- Work request: Transcribe the data that follows precisely, omitting nothing.

● ● ● ● ● ● ●

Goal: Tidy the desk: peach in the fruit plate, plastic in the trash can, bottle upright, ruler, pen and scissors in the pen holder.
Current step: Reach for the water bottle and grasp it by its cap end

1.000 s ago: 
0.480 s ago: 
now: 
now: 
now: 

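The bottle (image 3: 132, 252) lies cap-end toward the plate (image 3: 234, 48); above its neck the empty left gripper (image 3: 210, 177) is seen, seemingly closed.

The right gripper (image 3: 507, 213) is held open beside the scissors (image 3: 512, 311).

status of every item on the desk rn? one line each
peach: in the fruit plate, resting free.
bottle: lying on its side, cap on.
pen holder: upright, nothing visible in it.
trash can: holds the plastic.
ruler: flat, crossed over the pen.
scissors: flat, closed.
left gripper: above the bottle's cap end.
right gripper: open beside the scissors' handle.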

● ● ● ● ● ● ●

- Task output:
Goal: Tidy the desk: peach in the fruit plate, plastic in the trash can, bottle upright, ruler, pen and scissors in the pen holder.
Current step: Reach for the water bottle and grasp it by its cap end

1.000 s ago: 
0.480 s ago: 
now: 
now: 
now: 

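The bottle (image 3: 132, 252) lies cap-end toward the plate (image 3: 234, 48); above its neck the empty left gripper (image 3: 210, 177) is seen, seemingly closed.

The right gripper (image 3: 507, 213) is held open beside the scissors (image 3: 512, 311).

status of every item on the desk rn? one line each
peach: in the fruit plate, resting free.
bottle: lying on its side, cap on.
pen holder: upright, nothing visible in it.
trash can: holds the plastic.
ruler: flat, crossed over the pen.
scissors: flat, closed.
left gripper: above the bottle's cap end.
right gripper: open beside the scissors' handle.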

No more work is left in this exercise.